16 journalists have been murdered in Honduras since 2010, the most in the region besides Mexico. The United Nations on Wednesday formally launched a probe of abuses of freedom of the press in Honduras that have mounted since a 2009 coup in the Central American nation. UN rapporteur Frank de La Rue is leading the investigation of abuses that include 16 murders of journalists just since 2010.
De La Rue, a Guatemalan based in Washington, arrived in Tegucigalpa for a three-day stay including a forum on “Impunity, Free Speech and Justice.”He met Wednesday with relatives of slain reporters and also was meeting with victims of human rights abuses that followed the June 28, 2009 coup against elected president Manuel Zelaya, a rancher who veered to the left after taking office.

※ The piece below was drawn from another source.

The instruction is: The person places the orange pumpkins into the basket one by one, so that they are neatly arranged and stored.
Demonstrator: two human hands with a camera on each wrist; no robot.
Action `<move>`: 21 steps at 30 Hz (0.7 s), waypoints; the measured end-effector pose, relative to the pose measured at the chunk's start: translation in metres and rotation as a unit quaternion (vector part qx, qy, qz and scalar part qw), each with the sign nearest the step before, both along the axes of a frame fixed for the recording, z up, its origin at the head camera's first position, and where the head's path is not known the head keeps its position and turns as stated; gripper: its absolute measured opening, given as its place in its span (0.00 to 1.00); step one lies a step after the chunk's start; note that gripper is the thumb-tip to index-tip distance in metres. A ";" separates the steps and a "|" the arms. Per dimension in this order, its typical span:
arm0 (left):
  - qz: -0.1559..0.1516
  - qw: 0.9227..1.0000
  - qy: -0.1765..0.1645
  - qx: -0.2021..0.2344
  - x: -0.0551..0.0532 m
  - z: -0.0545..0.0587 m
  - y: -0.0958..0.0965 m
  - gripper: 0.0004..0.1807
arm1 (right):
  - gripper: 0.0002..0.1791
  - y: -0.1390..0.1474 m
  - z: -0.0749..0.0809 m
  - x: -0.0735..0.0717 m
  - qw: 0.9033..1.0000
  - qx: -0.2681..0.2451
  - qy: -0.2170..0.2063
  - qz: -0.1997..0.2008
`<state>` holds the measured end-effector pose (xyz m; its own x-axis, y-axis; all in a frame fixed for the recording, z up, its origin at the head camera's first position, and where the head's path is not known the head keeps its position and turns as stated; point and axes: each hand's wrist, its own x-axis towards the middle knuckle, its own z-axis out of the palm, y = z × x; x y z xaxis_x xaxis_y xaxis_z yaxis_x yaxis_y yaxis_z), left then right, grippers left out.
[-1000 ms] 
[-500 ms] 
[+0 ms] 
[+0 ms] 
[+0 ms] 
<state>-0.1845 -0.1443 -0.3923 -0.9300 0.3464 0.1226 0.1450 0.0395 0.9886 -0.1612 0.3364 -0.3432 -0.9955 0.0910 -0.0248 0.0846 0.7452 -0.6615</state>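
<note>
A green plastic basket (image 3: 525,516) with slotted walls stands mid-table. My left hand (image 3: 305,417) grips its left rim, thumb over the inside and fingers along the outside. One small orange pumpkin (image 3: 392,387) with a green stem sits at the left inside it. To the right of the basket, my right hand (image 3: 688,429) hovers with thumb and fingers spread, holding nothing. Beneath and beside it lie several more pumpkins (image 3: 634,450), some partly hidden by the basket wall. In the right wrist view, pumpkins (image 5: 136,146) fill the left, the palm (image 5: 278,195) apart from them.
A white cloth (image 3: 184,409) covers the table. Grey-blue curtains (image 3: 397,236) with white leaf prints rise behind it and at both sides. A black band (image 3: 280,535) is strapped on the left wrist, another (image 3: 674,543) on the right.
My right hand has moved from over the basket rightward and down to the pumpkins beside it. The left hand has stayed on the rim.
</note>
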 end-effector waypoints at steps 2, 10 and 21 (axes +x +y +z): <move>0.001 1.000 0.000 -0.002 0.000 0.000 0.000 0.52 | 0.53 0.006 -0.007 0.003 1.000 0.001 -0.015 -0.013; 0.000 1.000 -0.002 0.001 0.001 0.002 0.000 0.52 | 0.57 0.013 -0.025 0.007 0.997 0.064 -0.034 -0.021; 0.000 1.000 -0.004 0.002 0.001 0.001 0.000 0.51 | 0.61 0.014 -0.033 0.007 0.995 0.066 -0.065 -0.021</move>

“There is a significant concern when one sees excessive silence” after such murders, de La Rue said, despite pledges that improvements are in the works by President Porfirio Lobo. "If to this silence, we add just the 16 murders that are officially recognized, the situation becomes much more serious,” he warned.
Public safety has been hit hard in Honduras since the coup that ousted Zelaya.
Lobo was elected president in November that year, amid a political impasse between the de facto government that followed the coup and Zelaya. Mexico has the highest rate of slain journalists in the Americas followed by Honduras.